Pensé que estabas asustado y no te atrevías a aparecer —dijo Bai Yuze con una sonrisa; hoy estaba de muy buen humor.
La razón era doble: su familia había superado la oferta de Lin Tian por el segundo lote de jadeíta en bruto, y esperaba con ansias ver a Lin Tian hacer el ridículo esta noche.
Lo que Bai Yuze más deseaba era ver a Lin Tian salirse de la pista con su coche; si vivía o moría, no era algo que le preocupara.
En su opinión, lo mejor sería forzar a Lin Tian a salirse de la pista como venganza por su rencor.
—Buenas noches, Pequeño Bai.
Si tú te atreves a venir, ¿por qué no iba a hacerlo yo?
Déjate de tonterías y empecemos —dijo Lin Tian, que no quería malgastar palabras.
El apodo de Pequeño Bai irritó a Bai Yuze, pero logró reprimir su ira.
—Sin prisas, hay algunas cosas que debemos dejar claras.
Toda la carrera se retransmitirá en directo con una cámara aérea teledirigida, y las imágenes en tiempo real se transmitirán a los ordenadores de aquí y luego se proyectarán para que todos las vean.
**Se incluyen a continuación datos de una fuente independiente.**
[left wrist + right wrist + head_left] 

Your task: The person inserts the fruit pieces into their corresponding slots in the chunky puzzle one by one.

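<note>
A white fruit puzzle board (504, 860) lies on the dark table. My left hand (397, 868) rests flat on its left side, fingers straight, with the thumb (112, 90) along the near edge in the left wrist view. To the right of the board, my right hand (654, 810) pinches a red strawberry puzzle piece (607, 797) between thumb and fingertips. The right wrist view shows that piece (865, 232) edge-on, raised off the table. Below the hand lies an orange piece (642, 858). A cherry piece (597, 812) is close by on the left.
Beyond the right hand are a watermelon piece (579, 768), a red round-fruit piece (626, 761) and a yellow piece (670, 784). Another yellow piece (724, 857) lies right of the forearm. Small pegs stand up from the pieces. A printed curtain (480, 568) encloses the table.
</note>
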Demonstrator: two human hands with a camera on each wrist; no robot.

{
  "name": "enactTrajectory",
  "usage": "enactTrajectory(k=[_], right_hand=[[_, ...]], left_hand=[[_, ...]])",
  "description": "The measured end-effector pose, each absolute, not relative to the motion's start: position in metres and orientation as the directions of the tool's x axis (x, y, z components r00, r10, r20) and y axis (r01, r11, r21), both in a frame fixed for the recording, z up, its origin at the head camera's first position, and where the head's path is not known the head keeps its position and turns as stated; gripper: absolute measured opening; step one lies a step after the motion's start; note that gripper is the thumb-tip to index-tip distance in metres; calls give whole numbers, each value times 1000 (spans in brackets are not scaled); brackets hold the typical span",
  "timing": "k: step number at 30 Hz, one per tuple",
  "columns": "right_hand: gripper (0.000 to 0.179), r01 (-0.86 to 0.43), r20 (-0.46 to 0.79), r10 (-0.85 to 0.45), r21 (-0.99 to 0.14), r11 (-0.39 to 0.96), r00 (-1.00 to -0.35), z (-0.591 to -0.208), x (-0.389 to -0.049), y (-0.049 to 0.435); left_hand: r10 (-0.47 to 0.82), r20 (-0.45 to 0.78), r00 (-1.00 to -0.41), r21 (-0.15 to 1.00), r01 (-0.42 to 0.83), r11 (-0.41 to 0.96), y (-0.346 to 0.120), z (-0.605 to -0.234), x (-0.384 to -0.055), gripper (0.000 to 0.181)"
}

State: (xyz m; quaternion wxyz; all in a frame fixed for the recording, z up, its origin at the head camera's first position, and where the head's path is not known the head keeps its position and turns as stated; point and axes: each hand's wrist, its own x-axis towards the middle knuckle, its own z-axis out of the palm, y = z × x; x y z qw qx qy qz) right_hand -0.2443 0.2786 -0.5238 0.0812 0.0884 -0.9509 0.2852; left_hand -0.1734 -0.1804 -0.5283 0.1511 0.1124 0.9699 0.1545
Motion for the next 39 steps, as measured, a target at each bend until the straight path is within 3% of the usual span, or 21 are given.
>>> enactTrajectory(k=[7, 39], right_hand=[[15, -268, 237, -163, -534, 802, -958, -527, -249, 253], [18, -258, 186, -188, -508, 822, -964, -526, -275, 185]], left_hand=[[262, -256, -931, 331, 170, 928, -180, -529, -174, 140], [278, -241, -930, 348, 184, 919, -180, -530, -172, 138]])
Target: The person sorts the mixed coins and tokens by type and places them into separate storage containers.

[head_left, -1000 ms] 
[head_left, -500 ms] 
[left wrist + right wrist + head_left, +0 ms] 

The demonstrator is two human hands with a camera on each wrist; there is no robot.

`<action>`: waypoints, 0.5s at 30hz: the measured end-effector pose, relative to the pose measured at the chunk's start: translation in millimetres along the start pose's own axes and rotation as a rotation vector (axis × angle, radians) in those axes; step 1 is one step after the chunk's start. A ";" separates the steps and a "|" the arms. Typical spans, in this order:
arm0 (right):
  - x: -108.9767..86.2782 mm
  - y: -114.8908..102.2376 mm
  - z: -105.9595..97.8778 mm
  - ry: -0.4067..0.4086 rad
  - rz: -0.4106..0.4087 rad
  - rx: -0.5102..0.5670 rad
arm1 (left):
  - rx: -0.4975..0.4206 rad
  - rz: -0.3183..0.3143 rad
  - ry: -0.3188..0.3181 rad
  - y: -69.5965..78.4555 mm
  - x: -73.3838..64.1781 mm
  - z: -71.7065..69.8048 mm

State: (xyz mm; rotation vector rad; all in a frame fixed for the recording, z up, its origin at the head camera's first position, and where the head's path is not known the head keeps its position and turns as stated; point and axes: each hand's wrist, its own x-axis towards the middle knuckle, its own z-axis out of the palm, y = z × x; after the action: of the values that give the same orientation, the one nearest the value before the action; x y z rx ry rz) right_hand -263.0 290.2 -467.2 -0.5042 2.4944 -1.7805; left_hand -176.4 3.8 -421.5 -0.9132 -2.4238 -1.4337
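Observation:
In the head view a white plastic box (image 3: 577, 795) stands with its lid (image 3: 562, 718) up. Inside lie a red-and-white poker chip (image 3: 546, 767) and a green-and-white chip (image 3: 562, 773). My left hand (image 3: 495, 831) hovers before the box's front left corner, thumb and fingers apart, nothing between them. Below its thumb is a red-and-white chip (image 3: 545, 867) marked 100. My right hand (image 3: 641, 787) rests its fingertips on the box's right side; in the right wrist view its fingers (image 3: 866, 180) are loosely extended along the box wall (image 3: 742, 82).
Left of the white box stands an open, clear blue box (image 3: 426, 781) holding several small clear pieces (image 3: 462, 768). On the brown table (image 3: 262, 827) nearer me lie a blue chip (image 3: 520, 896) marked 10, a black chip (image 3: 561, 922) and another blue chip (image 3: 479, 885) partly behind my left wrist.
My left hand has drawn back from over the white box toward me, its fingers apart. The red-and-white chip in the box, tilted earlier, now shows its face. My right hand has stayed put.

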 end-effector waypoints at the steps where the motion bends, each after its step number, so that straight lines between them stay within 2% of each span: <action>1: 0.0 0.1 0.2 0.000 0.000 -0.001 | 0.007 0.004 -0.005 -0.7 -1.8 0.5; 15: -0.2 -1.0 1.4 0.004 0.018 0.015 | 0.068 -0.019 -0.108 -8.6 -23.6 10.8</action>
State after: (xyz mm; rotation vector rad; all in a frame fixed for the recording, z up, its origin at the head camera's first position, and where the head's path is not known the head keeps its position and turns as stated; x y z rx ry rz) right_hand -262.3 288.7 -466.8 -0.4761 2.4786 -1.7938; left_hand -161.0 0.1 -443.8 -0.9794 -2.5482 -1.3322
De este modo, será justo y limpio, y no habrá disputas sobre quién pierde o gana —dijo Bai Yuze.
Estaba totalmente preparado, e incluso había traído proyectores, sistemas de sonido, ordenadores y fuentes de alimentación al lugar.
Sin embargo, eso era un detalle menor, muy parecido a los bailarines callejeros que cargan con sus sistemas de sonido de primera categoría hasta el lugar de la actuación.
—Señor Yuze, gracias por su ayuda —agradeció Futian Shenyi asintiendo.
Luego se volvió hacia Lin Tian y dijo—: Si pierdes, tú y tus amigos deberán disculparse conmigo en público.
—Hablaremos de eso cuando ganes.
Si pierdes, tendrás que disculparte igualmente.
Y aquí va otra regla: si hay alguna herida o muerte durante la carrera, será por falta de habilidad y no se podrá exigir ninguna responsabilidad —dijo Lin Tian mientras sus ojos se entrecerraban ligeramente, emitiendo un brillo peligroso.
—¡Por supuesto!
—aceptó Bai Yuze de inmediato.
—¡Muy bien, acaba con ese japonesito!
¡Mata a ese demonio de segunda!
—gritaban a pleno pulmón los espectadores neutrales y los amigos de Ou Mengmeng, haciendo que Bai Yuze y su grupo se sintieran incómodos.
Personas como Sun Decai y Bai Yufeng, de piel más fina, retrocedieron silenciosamente unos pasos como para evitar ser vistos.
La carrera ni siquiera había comenzado y la multitud ya podía oler la sangre.
Eran jóvenes intrépidos, y enfrentamientos tan directos encendían el fuego en sus corazones.
—Lin Tian, tienes que dar lo mejor de ti.
He apostado contra ese tipo japonés.
Si pierdo, tendré que pagar treinta millones de RMB.
Si él pierde, ese Bugatti Veyron será mío —dijo Ou Mengmeng con fiereza, apretando sus pequeños puños.
Zhou Botong apartó a Ou Mengmeng.
Quería decirle a Lin Tian que si de verdad no podía superar al oponente, no debía forzar la situación y arriesgarse a una lesión.
Pero luego pensó que hay cosas más importantes que la propia vida.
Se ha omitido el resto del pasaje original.